Dataset extract:
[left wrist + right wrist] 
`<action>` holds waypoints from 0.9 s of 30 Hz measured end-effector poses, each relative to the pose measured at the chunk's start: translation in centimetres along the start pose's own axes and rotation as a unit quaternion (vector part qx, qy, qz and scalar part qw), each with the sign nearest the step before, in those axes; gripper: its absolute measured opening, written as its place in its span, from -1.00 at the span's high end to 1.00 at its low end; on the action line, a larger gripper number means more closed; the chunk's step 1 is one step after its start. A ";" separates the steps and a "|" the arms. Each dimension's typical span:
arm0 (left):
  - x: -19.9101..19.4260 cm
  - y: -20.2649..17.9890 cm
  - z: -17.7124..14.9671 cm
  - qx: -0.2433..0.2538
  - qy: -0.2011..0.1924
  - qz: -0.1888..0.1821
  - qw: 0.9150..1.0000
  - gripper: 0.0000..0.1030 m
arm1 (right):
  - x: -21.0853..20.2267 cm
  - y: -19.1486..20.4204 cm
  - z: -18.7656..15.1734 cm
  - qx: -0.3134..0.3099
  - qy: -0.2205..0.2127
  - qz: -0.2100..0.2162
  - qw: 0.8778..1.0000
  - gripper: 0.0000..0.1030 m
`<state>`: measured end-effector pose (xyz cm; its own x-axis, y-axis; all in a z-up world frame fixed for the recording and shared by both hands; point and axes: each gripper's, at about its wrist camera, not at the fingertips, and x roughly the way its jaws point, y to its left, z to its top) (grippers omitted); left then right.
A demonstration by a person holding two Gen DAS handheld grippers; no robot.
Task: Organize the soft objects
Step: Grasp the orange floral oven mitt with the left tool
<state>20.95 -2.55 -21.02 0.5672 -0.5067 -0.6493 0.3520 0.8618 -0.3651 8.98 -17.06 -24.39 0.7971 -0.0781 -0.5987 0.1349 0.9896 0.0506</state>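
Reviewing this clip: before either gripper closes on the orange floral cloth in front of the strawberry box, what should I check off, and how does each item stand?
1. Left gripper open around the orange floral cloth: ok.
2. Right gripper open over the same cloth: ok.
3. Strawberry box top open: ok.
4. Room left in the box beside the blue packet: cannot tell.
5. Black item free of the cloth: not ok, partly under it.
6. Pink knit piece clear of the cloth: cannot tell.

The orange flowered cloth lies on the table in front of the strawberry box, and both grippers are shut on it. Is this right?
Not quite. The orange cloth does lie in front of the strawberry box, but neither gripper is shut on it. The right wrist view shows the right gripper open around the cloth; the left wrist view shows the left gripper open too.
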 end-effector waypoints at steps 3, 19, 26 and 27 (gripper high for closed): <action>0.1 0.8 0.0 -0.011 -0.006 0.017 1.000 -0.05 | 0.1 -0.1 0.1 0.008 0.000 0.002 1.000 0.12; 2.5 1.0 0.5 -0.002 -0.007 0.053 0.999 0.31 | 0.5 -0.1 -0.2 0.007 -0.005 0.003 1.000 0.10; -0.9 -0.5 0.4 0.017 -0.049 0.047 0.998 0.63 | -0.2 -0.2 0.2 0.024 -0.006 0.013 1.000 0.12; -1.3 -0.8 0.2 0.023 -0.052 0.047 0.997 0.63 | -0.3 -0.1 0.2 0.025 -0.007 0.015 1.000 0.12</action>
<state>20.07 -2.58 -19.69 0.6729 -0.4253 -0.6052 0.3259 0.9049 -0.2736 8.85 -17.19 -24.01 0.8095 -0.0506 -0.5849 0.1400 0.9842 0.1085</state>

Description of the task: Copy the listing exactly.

Solution to the problem:
[left wrist + right wrist] 
`<action>` holds waypoints from 0.9 s of 30 Hz measured end-effector poses, each relative to the pose measured at the chunk's start: translation in centimetres along the start pose's own axes and rotation as a unit quaternion (vector part qx, qy, qz and scalar part qw), each with the sign nearest the step before, in those axes; gripper: its absolute measured opening, written as its place in its span, from -1.00 at the span's high end to 1.00 at its low end; on the action line, a larger gripper number means more closed; the chunk's step 1 is one step after its start. A ";" separates the steps and a "|" the arms. Each dimension's typical span:
arm0 (left):
  - x: -19.9101..19.4260 cm
  - y: -20.2649..17.9890 cm
  - z: -17.7124..14.9671 cm
  - qx: -0.2433..0.2538
  - qy: -0.2011..0.1924
  - qz: -0.1888..0.1821
  - qw: 0.9150..1.0000
  - gripper: 0.0000..0.1030 m
arm1 (right):
  - x: -21.0853..20.2267 cm
  - y: -19.1486..20.4204 cm
  - z: -18.7656..15.1734 cm
  - qx: -0.3134..0.3099
  - qy: -0.2205..0.2127
  - qz: -0.2100..0.2162
  - qw: 0.8778..1.0000
  - gripper: 0.0000..0.1030 m
`<state>`: measured end-effector pose (xyz cm; its own x-axis, y-axis; all in a z-up world frame fixed for the recording and shared by both hands; point and axes: each gripper's, at about its wrist camera, not at the fingertips, and x roughly the way its jaws point, y to its left, z to its top) (grippers omitted); left then right.
A demonstration by a person holding two Gen DAS handheld grippers; no robot.
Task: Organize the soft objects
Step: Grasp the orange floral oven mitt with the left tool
<state>20.95 -2.55 -21.02 0.5672 -0.5067 -0.6493 0.3520 0.8618 -0.3651 8.98 -17.06 -24.39 0.7971 -0.0781 -0.5987 0.1349 0.9896 0.0506</state>
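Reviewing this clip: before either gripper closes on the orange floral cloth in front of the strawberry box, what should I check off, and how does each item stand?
1. Left gripper open around the orange floral cloth: ok.
2. Right gripper open over the same cloth: ok.
3. Strawberry box top open: ok.
4. Room left in the box beside the blue packet: cannot tell.
5. Black item free of the cloth: not ok, partly under it.
6. Pink knit piece clear of the cloth: cannot tell.

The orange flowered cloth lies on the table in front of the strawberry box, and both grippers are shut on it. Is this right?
Not quite. The orange cloth does lie in front of the strawberry box, but neither gripper is shut on it. The right wrist view shows the right gripper open around the cloth; the left wrist view shows the left gripper open too.
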 end-effector waypoints at steps 3, 19, 26 and 27 (gripper high for closed): <action>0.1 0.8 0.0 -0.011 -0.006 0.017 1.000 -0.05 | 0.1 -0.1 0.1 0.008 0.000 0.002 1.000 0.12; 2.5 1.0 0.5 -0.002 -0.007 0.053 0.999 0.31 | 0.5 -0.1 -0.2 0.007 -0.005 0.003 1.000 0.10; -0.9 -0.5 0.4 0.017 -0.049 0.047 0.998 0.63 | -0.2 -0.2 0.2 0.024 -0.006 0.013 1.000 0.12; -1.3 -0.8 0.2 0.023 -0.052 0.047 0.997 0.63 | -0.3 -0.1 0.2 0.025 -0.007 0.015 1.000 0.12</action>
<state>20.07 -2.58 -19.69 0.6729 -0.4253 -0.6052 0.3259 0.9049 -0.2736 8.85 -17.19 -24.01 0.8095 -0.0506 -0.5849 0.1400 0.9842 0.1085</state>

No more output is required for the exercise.